I’ve been meaning to write about this for a while, because I was thrilled when I found this new configuration element in the expression filter module when SCOM 2012 hit the press.
For reference, here are the differences in the expression filters:
SCOM 2007: http://msdn.microsoft.com/en-us/library/ee692962.aspx
SCOM 2012: http://msdn.microsoft.com/en-us/library/jj129836.aspx
Previously, the System.ExpressionFilter did not include suppression – today it does!
What this means is, we can now count the number of passes through a condition detection, and it will only pass data to the next module when the MatchCount value exceeds the configuration provided.
It doesn’t sound like a big deal really – but it is. I’ve had cases where I needed to count condition passes, and the only way to do it before was to include a consolidation module. This was not fun and it turned out to be a lot more work than was necessary – and it was confusing to the customer when they looked at the code.

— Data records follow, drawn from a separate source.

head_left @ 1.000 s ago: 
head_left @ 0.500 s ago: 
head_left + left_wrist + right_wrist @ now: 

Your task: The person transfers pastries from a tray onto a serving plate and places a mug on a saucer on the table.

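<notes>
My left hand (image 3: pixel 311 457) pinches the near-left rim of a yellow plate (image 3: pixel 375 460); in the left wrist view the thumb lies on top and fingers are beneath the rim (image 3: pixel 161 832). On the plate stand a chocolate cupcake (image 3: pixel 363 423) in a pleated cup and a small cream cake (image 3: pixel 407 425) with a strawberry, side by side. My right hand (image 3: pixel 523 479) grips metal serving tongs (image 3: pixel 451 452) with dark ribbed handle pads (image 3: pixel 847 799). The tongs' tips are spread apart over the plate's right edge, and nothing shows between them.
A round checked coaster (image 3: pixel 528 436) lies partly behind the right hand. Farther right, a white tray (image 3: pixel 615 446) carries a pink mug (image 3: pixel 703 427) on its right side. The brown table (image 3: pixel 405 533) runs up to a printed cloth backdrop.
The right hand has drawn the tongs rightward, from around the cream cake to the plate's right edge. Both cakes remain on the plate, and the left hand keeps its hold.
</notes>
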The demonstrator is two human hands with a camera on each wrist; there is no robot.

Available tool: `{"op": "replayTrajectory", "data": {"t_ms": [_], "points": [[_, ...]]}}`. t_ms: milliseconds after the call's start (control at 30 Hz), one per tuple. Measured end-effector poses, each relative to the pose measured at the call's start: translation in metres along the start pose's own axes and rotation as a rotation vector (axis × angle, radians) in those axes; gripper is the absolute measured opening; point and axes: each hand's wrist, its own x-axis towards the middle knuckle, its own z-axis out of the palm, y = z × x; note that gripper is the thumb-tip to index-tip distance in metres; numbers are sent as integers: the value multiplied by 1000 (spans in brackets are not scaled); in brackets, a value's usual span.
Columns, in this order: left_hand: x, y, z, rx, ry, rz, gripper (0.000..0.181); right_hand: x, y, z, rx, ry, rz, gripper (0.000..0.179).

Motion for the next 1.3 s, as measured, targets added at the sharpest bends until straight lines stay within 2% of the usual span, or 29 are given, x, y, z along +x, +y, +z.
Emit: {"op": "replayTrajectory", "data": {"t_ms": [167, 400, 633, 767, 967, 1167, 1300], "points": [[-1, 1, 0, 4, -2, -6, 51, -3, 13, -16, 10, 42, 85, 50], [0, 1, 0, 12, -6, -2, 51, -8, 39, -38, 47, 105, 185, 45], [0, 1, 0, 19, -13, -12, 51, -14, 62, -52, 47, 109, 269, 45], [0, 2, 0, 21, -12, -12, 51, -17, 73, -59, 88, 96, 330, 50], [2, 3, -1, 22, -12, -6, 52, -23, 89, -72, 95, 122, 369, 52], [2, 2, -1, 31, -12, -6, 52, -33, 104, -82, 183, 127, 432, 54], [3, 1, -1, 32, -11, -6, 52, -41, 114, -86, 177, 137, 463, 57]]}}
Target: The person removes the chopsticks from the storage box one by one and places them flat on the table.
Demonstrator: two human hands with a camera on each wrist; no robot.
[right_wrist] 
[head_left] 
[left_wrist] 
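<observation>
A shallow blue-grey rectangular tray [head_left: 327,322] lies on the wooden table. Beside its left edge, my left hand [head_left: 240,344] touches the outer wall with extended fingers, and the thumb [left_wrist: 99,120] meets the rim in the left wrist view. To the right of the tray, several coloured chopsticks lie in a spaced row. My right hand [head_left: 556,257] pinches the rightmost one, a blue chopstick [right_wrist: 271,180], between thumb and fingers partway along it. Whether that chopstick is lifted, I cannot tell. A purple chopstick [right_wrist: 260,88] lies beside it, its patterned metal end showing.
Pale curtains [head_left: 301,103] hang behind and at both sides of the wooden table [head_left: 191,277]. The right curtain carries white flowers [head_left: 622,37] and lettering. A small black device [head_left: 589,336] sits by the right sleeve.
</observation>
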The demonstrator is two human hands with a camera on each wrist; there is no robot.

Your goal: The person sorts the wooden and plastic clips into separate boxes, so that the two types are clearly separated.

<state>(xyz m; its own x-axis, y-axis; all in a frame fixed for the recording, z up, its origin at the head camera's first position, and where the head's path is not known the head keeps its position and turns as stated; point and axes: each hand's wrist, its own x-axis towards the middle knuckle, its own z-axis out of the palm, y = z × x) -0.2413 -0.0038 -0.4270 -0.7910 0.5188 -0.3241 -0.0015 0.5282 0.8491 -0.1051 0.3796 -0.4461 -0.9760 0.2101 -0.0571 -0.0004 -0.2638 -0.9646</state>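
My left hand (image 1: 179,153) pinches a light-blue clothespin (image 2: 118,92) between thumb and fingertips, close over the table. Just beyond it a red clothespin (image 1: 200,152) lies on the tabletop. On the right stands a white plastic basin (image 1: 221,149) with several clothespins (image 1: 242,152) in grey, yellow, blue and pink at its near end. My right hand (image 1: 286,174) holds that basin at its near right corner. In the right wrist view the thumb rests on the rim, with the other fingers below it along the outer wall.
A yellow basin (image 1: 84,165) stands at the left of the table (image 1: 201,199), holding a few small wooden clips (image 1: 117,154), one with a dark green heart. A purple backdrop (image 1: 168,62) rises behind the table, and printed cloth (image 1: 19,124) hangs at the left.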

What I do not like so much is the fact that Microsoft doesn’t expose this new configuration in their base monitoring at this time. For example, it’s not possible to override the match count for a service monitor that you created using the service monitoring template – or even interval for that matter. To me, it doesn’t make sense to introduce a new configuration element without providing a way to override it – especially a valuable configuration such as this.
The default monitoring for Windows services (at this time) is to sample every 30 seconds and exceed a match count of 2. This equates to a state change within 60 seconds of service downtime.
What I am providing here is a Windows service monitoring VSAE fragment that will allow you to override both the interval as well as the match count. I’ve also included an additional state value to account for service not found conditions. I added this condition because sometimes a pack needs to take into account upgrade scenarios where a service name changes – you don’t want an alert on a service that had been renamed due to an upgrade!
By the way, MatchCount has nothing to do with service monitoring – it’s a part of the expression filter, and can be used anywhere. This is just a working example of how you can use it in a custom service monitor type.
Here you go!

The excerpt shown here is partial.